Registered societies which are prefixed with RS and end in 0,1,2 or 3 alphabet letters:

(RS|SO)\d{3}(\d{3}|\d{2}[WSRCZF]|\d(FI|RS|SA|IP|US|EN|AS)|CUS)

And scottish limited partnerships and northern ireland companies which are prefixed with SL or NI and can optionally end in an A:

(NI|SL)\d{5}[\dA]

And england or wales LLPs which are prefixed with OC and can end in various alphabet letters:

OC(([\dP]{5}[CWERTB])|([\dP]{4}(OC|CU)))

@rob-murray
Copy link
Author

amazing @mrbrianevans thanks 👍

@Kiwidave68
Copy link

@mrbrianevans This is very useful! I have a couple of question about it though.

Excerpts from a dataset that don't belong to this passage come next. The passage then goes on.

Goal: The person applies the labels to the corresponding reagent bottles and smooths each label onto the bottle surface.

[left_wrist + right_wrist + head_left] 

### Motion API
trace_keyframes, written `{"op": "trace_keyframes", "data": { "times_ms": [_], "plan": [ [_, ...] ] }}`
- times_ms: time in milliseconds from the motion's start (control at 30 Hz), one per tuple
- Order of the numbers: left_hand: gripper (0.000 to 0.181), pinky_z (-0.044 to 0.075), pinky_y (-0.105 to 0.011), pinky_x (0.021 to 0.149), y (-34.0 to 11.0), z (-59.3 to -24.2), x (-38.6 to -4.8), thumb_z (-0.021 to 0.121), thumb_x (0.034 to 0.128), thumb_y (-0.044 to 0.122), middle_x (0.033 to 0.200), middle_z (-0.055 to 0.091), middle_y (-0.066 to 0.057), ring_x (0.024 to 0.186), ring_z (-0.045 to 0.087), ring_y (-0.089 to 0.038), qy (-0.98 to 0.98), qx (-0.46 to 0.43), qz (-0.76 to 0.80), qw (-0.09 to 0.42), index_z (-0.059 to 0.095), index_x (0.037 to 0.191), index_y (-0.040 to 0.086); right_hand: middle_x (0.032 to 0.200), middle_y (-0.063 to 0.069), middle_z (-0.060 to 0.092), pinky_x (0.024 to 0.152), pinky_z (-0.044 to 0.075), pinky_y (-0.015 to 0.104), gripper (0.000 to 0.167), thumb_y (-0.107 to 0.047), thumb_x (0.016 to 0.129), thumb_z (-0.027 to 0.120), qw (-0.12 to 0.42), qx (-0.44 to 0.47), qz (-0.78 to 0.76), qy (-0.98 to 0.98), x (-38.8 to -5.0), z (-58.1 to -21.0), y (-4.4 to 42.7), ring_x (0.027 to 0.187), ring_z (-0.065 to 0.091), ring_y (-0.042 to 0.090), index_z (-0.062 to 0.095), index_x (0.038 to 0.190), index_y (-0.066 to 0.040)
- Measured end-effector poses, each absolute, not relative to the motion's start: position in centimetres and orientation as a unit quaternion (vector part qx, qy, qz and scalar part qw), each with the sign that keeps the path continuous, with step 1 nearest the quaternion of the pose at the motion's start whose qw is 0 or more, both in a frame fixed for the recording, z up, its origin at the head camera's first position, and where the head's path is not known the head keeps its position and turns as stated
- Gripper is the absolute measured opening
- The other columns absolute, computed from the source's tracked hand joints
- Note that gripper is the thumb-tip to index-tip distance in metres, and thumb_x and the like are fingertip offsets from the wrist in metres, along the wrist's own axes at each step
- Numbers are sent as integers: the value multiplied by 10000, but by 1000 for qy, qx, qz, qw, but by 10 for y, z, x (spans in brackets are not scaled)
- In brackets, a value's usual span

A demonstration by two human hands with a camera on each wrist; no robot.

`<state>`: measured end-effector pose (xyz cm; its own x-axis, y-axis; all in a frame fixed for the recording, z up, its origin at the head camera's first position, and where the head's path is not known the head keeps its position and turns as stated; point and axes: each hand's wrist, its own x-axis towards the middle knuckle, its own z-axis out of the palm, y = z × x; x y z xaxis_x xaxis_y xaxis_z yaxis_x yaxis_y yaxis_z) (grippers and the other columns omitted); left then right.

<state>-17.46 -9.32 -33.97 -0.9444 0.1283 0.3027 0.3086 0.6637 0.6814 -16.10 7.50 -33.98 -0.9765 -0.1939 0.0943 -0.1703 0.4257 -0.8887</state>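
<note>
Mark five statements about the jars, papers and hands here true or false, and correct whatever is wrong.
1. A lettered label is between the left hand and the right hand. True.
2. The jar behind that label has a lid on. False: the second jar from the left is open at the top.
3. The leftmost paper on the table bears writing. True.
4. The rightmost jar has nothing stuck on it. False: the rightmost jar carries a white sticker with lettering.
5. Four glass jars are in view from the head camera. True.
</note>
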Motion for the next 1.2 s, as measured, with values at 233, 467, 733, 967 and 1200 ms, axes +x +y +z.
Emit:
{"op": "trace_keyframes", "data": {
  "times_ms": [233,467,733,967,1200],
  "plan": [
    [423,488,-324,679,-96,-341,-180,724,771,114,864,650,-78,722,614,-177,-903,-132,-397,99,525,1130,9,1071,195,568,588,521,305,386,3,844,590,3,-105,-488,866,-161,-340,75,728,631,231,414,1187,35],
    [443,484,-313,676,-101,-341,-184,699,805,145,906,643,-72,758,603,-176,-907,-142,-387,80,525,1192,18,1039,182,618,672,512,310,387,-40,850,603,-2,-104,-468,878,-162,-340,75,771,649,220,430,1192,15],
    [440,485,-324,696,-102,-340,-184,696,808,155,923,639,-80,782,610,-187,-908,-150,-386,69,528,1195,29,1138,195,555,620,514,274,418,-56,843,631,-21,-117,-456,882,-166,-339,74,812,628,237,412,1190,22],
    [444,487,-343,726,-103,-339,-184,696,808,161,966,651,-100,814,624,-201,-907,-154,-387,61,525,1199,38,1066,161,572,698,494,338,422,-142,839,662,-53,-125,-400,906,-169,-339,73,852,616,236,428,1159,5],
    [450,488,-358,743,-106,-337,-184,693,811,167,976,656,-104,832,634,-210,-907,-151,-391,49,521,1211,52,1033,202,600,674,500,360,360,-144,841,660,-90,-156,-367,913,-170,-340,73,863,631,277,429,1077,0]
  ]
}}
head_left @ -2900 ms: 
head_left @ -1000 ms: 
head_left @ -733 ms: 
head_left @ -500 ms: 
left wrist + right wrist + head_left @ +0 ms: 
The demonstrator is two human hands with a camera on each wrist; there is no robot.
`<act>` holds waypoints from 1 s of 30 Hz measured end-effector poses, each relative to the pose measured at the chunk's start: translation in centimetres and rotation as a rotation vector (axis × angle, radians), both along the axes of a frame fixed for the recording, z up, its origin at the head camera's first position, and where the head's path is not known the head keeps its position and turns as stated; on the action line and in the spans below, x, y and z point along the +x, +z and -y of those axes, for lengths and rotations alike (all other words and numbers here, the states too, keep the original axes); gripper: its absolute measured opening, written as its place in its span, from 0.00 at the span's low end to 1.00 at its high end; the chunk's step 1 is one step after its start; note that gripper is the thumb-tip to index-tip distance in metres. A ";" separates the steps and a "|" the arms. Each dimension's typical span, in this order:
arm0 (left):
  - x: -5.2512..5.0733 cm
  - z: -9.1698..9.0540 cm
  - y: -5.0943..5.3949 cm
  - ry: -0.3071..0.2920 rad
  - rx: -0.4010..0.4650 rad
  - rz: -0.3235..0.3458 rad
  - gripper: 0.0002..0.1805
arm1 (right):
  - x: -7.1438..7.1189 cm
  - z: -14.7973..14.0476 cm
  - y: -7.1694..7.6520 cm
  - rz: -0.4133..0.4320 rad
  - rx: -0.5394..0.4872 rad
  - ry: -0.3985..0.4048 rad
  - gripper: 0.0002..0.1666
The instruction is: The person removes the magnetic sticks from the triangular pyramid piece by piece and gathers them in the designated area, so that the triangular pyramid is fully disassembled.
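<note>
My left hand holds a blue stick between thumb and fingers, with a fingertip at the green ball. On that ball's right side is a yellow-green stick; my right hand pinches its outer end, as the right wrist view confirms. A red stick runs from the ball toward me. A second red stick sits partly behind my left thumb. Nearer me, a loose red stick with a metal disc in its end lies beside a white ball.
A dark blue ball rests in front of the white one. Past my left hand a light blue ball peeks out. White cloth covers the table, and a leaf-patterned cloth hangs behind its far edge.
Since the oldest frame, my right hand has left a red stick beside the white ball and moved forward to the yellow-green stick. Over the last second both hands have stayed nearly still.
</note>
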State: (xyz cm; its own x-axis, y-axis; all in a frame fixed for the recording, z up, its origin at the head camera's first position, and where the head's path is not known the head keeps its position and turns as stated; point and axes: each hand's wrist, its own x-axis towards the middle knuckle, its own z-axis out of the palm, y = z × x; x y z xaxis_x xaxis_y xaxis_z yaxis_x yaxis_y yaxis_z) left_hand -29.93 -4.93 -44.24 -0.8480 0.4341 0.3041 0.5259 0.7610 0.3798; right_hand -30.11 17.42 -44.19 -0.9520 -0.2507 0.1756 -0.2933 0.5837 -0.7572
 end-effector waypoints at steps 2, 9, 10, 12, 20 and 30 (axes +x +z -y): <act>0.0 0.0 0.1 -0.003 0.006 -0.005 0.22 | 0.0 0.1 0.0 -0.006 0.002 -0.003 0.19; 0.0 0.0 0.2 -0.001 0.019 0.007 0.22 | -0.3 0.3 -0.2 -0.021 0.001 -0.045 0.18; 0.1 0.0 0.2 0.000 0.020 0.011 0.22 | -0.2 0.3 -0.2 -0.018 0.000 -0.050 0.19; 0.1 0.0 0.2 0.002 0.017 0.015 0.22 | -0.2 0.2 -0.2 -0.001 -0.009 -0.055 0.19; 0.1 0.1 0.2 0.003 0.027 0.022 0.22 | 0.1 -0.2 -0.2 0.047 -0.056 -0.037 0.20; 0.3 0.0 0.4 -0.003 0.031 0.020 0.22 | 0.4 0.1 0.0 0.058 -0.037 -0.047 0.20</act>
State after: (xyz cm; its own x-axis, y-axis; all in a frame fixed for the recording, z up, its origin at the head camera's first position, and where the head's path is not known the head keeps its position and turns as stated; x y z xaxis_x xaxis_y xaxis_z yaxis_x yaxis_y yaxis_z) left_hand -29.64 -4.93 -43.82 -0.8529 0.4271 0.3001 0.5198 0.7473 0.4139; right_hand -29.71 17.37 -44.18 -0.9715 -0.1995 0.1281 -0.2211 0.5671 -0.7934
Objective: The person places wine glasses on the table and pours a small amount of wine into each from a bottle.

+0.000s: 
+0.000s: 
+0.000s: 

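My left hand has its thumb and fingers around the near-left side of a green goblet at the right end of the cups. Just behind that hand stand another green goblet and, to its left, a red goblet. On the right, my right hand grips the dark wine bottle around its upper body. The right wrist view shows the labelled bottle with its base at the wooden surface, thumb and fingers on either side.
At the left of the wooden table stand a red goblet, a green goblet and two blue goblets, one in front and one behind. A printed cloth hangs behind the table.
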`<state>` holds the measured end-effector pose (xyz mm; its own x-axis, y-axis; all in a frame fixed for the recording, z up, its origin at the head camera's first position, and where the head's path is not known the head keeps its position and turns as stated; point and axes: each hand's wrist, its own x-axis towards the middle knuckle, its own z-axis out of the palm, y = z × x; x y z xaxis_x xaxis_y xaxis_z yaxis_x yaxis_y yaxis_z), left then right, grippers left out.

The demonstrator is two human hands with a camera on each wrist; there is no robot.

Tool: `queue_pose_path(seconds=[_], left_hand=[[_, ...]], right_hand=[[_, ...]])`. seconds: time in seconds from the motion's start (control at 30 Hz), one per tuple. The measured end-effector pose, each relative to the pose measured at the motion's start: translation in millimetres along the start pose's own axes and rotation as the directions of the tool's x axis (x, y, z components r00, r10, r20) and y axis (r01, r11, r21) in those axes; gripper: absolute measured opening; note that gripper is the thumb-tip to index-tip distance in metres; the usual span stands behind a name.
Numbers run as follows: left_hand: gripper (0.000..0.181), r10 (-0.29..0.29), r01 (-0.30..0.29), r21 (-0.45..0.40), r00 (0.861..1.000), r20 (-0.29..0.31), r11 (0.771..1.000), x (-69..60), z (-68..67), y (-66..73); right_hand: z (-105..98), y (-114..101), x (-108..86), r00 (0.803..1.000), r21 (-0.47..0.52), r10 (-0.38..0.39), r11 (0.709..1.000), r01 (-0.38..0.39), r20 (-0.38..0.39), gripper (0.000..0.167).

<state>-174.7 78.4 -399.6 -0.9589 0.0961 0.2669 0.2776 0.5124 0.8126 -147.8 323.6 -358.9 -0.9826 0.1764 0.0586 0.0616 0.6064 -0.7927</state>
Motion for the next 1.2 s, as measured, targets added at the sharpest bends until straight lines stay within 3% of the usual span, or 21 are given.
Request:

  1. For "normal" companies, is it valid to have
  • 7 digits followed by C or R; e.g. 1234567C
  • 2 letters, 5 digits and C or R; e.g. AC12345C
  1. For English /Welsh LLPs, is this intentional: [\dP]? So OCPPPPOC would be valid?

@mrbrianevans
Copy link

Hi there @Kiwidave68 ,

  1. normal companies ending in R or C
  • I only found one company that is 7 digits followed by R. Can't find any information about it though, so not sure the reason. 0013694R WOODFORD AND BRAMHALL ROYAL BRITISH LEGION CLUB LIMITED. I put it in the regex so that this valid company would validate, but because its only one instance, it is possible that it was an error or perhaps it was an old notation for registered societies? I'm not too sure.
  • Yes it is possible to have 2 letters, 5 digits and then a C or R. See IP13694R
  • I believe credit union company numbers end with C . These are usually 7 digits followed by C, but could have a 2 letter prefix as well, see RS00592C. These company numbers are extremely rare, and I think nowadays they are issued with an IP prefix, but they do exist for a few historical companies.
  1. I don't think that P is correct. There was just a single company in my database that had a P in the middle of their company number, but the company is now dissolved and none others have that strange letter in their company number. It can probably be safely removed from the Regex. (OC0P223R BANN AREA TRAINING SERVICES LIMITED)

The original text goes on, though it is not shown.